#### [Work to be completed]
Records follow. Copy every line with "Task".

(Input data Opens)

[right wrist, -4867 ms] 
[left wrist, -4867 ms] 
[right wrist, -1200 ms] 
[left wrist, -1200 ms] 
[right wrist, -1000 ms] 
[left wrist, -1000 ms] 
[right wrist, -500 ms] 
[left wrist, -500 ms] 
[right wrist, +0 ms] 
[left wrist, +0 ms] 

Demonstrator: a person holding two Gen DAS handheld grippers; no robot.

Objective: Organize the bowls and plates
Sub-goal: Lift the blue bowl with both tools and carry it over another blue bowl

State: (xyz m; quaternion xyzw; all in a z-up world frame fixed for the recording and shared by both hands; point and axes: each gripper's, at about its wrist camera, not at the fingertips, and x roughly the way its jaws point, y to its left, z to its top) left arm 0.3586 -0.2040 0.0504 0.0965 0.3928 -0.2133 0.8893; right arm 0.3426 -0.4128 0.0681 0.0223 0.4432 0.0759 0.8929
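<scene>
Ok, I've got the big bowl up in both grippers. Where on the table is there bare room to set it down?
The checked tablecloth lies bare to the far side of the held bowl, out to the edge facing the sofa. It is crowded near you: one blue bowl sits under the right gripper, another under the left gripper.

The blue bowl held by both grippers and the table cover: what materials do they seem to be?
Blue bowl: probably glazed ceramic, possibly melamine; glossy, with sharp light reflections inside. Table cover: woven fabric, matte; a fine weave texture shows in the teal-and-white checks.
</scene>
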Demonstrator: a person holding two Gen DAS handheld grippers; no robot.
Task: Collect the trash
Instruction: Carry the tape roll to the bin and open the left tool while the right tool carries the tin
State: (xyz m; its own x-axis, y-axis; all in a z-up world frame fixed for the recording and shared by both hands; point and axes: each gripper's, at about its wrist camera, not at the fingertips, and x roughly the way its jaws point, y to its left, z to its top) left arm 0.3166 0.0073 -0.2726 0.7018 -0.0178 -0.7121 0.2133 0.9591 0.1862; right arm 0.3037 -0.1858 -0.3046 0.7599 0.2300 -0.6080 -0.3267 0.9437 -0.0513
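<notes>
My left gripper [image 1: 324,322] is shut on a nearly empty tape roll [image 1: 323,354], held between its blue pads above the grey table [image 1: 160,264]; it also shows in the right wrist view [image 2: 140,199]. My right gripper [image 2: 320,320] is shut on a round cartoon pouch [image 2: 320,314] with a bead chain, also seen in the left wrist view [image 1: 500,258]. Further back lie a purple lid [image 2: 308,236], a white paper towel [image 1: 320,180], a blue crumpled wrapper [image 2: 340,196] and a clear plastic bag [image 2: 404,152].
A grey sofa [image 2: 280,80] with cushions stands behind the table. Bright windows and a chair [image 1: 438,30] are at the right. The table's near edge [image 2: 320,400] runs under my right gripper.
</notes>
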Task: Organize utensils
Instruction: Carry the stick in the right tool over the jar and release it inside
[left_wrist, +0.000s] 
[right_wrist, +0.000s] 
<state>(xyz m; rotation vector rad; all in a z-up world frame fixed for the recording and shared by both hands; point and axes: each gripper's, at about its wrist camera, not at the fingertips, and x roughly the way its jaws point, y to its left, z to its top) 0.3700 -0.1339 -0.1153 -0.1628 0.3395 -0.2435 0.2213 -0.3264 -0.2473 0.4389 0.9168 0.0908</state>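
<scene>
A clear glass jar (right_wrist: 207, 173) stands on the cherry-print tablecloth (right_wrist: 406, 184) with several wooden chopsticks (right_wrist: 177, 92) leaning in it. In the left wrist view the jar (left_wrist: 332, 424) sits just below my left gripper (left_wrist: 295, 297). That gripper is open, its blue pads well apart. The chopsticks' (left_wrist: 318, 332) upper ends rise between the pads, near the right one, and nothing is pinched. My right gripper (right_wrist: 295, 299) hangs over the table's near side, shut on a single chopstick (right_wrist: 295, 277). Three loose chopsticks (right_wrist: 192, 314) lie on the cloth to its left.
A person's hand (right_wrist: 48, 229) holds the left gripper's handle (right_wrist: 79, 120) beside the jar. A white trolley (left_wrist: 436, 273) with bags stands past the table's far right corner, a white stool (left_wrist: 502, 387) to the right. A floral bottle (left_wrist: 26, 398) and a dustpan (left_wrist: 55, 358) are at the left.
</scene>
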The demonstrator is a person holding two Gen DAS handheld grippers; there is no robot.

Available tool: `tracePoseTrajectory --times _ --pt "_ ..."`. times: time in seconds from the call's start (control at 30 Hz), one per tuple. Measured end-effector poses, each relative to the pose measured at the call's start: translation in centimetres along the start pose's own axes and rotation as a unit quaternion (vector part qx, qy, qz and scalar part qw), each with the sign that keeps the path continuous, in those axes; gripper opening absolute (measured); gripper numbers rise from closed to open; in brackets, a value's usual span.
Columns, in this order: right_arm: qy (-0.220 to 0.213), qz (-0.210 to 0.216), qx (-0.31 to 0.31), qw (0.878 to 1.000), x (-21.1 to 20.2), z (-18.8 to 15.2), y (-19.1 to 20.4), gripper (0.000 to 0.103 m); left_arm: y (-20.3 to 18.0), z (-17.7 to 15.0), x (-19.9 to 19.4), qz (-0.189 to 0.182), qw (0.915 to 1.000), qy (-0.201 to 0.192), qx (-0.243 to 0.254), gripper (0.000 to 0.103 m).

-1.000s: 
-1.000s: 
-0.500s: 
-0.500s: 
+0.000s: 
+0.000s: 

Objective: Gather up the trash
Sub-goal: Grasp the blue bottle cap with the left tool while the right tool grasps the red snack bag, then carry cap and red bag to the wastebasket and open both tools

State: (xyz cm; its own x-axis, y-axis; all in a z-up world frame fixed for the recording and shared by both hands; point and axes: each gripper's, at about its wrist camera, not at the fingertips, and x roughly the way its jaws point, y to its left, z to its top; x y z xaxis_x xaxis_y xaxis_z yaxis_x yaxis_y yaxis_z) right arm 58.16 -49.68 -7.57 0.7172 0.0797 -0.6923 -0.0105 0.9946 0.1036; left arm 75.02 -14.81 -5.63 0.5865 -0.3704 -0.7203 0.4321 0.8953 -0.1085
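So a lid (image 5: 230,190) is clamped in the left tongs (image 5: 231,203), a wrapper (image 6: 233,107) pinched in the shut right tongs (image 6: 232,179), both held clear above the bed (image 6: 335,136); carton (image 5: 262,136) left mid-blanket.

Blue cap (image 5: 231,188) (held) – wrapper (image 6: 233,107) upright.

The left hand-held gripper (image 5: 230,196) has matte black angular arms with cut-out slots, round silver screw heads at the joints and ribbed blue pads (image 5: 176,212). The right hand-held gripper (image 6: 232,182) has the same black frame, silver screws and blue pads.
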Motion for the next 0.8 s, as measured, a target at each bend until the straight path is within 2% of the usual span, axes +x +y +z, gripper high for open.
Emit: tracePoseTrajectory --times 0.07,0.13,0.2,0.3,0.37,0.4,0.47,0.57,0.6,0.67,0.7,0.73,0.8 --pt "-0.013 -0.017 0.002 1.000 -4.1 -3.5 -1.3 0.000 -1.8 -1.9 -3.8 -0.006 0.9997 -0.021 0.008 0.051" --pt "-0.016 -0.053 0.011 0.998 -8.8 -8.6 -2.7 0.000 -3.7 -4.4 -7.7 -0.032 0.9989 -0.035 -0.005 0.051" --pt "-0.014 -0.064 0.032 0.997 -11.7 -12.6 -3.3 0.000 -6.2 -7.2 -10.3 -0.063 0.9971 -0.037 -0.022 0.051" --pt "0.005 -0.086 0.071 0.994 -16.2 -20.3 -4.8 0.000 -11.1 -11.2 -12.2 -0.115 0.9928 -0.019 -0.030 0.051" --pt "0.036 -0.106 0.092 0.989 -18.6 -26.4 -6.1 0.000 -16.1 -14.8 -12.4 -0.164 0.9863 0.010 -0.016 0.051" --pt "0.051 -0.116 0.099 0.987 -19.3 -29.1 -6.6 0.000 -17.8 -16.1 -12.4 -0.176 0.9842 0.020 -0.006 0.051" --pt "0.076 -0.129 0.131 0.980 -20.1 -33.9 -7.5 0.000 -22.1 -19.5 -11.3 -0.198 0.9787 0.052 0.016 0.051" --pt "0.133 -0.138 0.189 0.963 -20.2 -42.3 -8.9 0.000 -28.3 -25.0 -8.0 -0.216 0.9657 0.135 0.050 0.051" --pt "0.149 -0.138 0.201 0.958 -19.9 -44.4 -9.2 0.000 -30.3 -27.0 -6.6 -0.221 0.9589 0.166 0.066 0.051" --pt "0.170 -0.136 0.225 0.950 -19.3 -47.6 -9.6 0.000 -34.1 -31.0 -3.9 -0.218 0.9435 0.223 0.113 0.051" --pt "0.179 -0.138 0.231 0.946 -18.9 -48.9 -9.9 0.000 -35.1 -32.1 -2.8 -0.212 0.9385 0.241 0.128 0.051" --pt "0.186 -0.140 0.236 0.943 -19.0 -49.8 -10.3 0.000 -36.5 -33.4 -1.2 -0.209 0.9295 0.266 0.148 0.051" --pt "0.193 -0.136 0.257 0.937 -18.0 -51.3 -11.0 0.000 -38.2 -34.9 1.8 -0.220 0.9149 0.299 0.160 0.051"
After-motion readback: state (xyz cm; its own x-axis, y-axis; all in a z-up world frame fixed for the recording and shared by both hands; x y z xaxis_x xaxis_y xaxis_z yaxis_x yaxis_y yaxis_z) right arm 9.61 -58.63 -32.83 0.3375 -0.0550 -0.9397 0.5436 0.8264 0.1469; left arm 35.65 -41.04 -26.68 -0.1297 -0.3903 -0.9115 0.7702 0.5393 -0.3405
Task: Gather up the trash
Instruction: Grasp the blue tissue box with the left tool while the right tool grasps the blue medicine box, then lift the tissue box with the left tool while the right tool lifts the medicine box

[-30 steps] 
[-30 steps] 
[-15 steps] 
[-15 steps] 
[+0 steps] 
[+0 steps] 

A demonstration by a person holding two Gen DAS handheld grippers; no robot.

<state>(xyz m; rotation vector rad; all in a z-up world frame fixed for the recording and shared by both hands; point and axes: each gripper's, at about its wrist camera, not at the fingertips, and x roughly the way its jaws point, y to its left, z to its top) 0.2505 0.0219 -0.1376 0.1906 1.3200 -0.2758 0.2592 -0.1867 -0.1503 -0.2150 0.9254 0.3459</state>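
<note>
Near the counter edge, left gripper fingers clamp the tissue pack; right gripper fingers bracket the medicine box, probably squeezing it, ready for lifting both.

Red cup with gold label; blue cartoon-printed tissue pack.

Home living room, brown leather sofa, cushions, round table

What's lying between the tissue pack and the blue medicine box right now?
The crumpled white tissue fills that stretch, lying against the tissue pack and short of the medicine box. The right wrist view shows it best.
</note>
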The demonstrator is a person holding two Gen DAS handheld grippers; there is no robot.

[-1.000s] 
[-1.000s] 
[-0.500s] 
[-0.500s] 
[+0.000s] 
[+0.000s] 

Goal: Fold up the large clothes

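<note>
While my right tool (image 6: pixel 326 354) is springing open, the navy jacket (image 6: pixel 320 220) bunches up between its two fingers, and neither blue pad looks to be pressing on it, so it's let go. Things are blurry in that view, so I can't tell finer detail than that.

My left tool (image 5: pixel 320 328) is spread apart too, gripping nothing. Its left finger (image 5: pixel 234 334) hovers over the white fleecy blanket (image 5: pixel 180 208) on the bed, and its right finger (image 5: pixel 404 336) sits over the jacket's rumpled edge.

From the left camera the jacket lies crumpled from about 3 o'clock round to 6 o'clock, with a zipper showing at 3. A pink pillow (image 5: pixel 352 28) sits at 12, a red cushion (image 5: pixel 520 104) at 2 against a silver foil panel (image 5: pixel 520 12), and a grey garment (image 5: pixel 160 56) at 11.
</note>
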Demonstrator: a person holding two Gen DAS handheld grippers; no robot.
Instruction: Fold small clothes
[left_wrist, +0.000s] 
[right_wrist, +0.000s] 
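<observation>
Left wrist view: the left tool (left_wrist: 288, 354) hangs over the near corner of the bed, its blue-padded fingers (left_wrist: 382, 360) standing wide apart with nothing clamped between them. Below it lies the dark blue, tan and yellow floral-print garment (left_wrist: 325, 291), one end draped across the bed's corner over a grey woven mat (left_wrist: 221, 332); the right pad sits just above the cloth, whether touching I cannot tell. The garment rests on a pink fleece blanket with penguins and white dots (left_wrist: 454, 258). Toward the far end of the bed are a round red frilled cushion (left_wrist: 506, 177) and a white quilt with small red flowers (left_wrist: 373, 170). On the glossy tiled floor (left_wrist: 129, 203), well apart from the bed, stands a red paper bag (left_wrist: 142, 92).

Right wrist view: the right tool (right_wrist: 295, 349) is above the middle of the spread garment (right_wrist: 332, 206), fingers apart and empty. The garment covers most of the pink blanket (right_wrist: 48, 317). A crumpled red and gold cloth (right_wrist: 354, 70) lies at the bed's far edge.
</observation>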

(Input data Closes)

#### [Exercise solution]
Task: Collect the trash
Task: Organize utensils
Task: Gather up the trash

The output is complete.